La portada de la revista Focus del 15 de septiembre de 2004 pasó desapercibida para todos, pues hablaba de la "vida secreta" del "hombre que aspira a ser líder del Partido Socialista y primer ministro de Portugal": "Vive en un edificio de lujo, vive como un rico y declara que su salario de diputado es su único ingreso". Al fin y al cabo, nadie sabía nada, como declaró António Costa en 2019.

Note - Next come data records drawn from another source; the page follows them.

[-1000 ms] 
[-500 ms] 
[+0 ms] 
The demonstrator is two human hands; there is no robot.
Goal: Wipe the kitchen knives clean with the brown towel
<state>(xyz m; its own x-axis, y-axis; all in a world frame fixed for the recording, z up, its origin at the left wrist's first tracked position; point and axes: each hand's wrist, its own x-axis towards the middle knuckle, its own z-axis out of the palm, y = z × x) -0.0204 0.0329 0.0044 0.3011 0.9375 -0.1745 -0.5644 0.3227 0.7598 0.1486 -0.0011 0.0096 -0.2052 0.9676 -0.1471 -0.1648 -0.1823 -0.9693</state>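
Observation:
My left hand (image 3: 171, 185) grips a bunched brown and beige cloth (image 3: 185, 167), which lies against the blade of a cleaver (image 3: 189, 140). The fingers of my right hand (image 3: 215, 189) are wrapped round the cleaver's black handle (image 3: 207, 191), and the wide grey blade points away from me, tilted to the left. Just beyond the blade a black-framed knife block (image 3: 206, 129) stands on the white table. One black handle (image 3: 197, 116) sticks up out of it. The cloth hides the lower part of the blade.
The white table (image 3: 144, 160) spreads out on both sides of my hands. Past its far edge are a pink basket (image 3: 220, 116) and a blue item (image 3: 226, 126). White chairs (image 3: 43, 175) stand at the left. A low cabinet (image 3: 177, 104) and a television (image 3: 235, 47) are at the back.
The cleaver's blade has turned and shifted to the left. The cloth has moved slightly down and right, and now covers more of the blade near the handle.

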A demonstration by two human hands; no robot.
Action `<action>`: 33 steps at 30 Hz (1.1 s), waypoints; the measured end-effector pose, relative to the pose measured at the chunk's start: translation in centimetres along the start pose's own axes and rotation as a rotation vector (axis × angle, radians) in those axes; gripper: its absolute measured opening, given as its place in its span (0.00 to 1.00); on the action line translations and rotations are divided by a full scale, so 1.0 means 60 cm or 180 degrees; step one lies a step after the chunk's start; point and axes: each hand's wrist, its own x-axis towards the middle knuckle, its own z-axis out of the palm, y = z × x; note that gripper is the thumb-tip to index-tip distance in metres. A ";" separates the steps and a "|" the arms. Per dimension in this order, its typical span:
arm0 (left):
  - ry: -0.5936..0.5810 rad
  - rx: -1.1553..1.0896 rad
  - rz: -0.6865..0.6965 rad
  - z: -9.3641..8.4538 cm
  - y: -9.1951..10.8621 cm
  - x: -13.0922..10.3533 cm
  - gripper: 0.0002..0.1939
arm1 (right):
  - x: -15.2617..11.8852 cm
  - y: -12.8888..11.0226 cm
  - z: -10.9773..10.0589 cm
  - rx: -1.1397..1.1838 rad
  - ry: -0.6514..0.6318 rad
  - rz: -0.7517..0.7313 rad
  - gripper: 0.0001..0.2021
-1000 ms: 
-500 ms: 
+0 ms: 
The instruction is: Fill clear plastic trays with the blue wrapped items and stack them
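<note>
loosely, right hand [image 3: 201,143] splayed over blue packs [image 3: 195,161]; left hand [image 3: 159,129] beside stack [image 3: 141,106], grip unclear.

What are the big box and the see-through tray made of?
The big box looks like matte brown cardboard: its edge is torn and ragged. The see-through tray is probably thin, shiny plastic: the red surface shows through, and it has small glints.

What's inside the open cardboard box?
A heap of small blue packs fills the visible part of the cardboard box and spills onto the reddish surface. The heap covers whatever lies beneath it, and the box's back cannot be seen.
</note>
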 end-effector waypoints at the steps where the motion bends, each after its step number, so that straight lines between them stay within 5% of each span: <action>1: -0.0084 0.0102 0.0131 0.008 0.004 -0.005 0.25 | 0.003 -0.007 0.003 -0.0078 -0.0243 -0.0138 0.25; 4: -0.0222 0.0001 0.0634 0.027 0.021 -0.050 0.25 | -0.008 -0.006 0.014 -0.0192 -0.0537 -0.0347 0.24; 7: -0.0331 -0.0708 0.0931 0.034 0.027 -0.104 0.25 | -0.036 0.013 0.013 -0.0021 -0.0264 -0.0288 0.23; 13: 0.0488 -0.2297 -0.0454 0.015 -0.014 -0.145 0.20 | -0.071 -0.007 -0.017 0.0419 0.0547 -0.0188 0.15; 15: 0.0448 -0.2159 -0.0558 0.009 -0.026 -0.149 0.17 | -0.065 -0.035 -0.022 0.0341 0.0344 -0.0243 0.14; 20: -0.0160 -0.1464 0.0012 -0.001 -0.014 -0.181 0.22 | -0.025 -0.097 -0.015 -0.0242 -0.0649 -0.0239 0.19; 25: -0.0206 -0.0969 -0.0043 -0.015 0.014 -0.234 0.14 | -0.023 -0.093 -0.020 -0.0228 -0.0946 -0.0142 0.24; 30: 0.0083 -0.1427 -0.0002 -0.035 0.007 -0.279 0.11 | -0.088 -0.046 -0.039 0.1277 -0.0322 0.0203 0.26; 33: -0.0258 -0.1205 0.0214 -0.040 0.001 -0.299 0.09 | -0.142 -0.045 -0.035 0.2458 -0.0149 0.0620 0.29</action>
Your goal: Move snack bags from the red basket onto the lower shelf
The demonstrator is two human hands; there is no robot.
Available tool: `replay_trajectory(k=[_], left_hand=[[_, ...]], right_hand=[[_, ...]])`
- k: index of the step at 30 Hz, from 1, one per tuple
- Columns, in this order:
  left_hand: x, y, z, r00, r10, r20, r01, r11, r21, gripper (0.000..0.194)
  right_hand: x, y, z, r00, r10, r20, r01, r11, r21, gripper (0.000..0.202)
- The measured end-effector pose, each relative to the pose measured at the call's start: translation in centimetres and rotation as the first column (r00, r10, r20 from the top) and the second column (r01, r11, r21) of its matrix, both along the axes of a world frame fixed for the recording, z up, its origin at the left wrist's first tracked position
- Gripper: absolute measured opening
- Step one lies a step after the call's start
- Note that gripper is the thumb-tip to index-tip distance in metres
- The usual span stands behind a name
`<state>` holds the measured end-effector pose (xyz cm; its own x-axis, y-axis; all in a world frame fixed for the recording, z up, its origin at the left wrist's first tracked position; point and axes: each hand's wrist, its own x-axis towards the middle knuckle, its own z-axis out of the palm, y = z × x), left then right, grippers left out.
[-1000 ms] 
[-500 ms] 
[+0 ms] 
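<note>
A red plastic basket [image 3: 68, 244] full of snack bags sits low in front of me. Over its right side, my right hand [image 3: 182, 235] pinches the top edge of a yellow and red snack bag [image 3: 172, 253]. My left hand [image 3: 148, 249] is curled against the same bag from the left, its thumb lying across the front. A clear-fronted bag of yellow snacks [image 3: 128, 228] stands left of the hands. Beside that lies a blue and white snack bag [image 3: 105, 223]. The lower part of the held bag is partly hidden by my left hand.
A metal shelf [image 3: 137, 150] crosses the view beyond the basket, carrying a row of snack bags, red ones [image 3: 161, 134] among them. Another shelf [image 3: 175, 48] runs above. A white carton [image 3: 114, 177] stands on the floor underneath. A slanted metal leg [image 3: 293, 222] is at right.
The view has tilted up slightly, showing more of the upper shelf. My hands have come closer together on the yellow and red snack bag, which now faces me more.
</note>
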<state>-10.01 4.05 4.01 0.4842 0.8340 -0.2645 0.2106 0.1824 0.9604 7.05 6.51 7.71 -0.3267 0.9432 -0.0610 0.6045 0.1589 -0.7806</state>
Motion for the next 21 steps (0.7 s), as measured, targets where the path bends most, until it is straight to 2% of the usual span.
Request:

El socratismo nunca fue cosa de un solo hombre. José Sócrates está siendo juzgado por presuntos delitos, pero el juicio más necesario está lejos de comenzar. El socratismo es un caso de complicidad entre demasiadas personas que lo sobrevivieron con impunidad. Desde el inicio de la democracia —descontando así los excesos revolucionarios del PRI—, las instituciones y el régimen nunca han estado en mayor peligro que durante los años de 2005 a 2011. El Ministerio Público, los tribunales, incluidos los más altos, los medios de comunicación, la banca pública, la banca privada, las grandes empresas nacionales, cada pato salvaje portugués, los organismos reguladores, las empresas públicas: todo pendía de un hilo en manos no de un solo hombre, sino de un grupo enorme de compinches que ahora, en su mayoría, fingen que no pasó nada. El socratismo es una forma de ser. De censura, control, manipulación, narrativas, posverdad, mentiras, telegenética y silencios camaraderiles. El socratismo no fue un acto aislado. Fue, y es, un estilo, una cultura, una forma de operar el poder en Portugal, y sobrevivió al líder de su época dorada, ahora caído en desgracia. El juicio requerido no era penal; este debía ser llevado a cabo por quienes debían, en nombre del pueblo, y sus consecuencias no eliminan la necesidad del juicio político. De hecho, el mismo país que ahora se deleita en el voyerismo del proceso judicial e insiste en golpear a un moribundo es el mismo que se dejó llevar, y sigue haciéndolo, por el engaño político e institucional. Periodistas, comentaristas, políticos, todos aquellos que prefirieron la comodidad de la complicidad a la valentía de defender la democracia y las instituciones, y que continúan sus vidas allí, informando, comentando política, dirigiendo empresas públicas, repartidas por todo el estado, con su pequeño orden de nombramiento, reguladores de esto y aquello, tantos sentados en sillas en estudios de televisión, ninguno de ellos ha sido ni será responsable del daño que han causado al país.

El socratismo, ese estilo, esa red, esa inmundicia, no murió en 2011 ni nació en 2005. Sigue vivo, sigue sin rendir cuentas y sigue beneficiándose de su complicidad. Juzgar al hombre es fácil. Juzgar al sistema que lo empoderó y lo protegió es harina de otro costal. Y no hay mucha gente con la autoridad para hacerlo.